Yesterday was different. I was only there to run a live shot, which wasn’t going to happen for hours. I took the last empty seat in the back row, next to a friend, furiously scribbling notes for her story. I was directly behind Gallo, a clear view up the aisle. I became oddly fixated with the sign “defendant” on the table in front of him.  His foot twitched, nervously tapping up and down. I f as the families of his victims fought through the tears, pleading with the judge to sentence Gallo to the maximum sentence allowed. I caught slight glimpses of his face as he turned away. He motioned often to the Bailiff for tissue. His foot continued to twitch. I kept reading my friend’s notes.

The trial had played out in the media. I had seen Gallo many times before, but never in person. The prosecutor, the judge, the families of the victims, all characters in a tragic reality show played out a minute and a half at a time.

People I didn’t know sobbed about victims whose names were familiar, but I had never met. It echoed through the courtroom. The young man in front of me buried his face in his hands, openly weeping. I pondered his connection to the victims. Stories that had no meaning to me, of childhoods, laughter and dreams painted a picture of three people, anonymous before today. I hung on every word.  I still didn’t know who they were.
Gallo’s foot twitched. I kept watching his foot. Did anyone else see his foot?

His life was about to end. It was only a matter of time.

I started to think about what was going through his mind. He sat there, “defendant”. A life in prison only moments away.  What is he thinking? Life in prison. I studied his blue dress shirt. The last dress shirt he would ever wear. What can he be thinking? I kept glancing out the window, maybe in my own desperation to cherish the world outside, knowing that all it would take is one bad decision, and it could be me, “defendant.”  What would I be thinking if I knew my life was about to become a 6 foot square box for the next half century?

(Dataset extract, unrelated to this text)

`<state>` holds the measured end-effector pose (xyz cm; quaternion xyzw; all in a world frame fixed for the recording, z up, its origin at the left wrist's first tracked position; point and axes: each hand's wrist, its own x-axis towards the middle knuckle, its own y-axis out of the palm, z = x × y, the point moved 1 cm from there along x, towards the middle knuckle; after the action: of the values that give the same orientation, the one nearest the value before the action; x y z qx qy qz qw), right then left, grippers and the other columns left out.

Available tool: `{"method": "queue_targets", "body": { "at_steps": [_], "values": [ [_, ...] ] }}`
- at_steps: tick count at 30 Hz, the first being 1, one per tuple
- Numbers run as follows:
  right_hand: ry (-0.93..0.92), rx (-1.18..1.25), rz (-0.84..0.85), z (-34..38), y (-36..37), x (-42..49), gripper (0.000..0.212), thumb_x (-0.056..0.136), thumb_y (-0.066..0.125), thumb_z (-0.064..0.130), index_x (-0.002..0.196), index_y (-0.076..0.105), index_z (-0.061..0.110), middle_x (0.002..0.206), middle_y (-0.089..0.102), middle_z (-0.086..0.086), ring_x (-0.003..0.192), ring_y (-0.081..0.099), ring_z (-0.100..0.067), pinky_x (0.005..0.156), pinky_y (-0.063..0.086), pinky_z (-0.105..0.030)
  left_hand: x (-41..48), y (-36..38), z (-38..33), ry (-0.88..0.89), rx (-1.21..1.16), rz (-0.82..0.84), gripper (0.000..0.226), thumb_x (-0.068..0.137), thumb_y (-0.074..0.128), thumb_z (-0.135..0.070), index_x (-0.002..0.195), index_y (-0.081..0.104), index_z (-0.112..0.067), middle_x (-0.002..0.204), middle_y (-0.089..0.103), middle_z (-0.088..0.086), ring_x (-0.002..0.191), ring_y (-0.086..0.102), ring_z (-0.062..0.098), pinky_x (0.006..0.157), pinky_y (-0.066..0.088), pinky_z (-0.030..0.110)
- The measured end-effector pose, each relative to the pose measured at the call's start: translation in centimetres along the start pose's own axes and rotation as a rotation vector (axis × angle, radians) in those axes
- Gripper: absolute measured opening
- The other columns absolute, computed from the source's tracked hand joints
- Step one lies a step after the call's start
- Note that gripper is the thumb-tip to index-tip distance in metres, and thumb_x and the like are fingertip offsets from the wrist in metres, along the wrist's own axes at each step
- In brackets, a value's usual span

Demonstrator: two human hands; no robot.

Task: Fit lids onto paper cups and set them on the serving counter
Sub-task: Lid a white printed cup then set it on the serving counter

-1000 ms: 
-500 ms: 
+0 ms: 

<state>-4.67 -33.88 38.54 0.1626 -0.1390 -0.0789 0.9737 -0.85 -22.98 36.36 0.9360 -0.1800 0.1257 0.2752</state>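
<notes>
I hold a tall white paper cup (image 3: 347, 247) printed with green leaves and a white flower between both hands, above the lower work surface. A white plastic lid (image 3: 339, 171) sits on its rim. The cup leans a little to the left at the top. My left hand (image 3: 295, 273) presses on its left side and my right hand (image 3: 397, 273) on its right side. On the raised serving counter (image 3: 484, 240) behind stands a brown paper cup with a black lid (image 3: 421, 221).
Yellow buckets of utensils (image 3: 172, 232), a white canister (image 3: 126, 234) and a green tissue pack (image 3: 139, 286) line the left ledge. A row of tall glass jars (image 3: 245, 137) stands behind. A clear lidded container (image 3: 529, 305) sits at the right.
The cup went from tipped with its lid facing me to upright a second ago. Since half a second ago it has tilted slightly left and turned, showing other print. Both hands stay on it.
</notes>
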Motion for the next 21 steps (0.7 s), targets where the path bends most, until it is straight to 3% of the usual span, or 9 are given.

The Judge allowed him to address the court, to apologize to the families.  I listened in soundbites. My personal biases keeping me from absorbing a single word. It was the first, and last time I would ever hear his voice.

Then, the executioner’s blade fell, “51 years to life in prison.”

The sobbing from the gallery overwhelmed the silence. He stood, the bailiff shackling his wrists, and he was led from the courtroom, disappearing through the door, heading for a life in prison.

I watched as a life came to an end. 







And so it begins.

I've been contemplating this for years now. I don't know how many people will be interested, maybe this is more for myself than anything else. Years back, when the camera I held went "click" and the pungent odor of developer permeated my every fiber, I wrote a column. (That's what "blogs" were called back then kids, and you ink on your hands when you read them.) I called my column "The Camera, I"

I wanted to give people an insight into the world of being a photojournalist. The saying goes "A picture is worth a thousand words" but for me, I wanted to tell the story of the thousand words behind every photo. One of he great things about my job, is I get to see things, go places, meet people, that most people will never be able to do. It's also the worst thing about my job at times.

So I embark on this once again. Hopefully some insight into the world I see every day. I'll try to keep it current, every day I head out into the world with a camera on my shoulder there are a million stories waiting to be told. Maybe I can tell one or two

And I promise you won't get ink on your hands.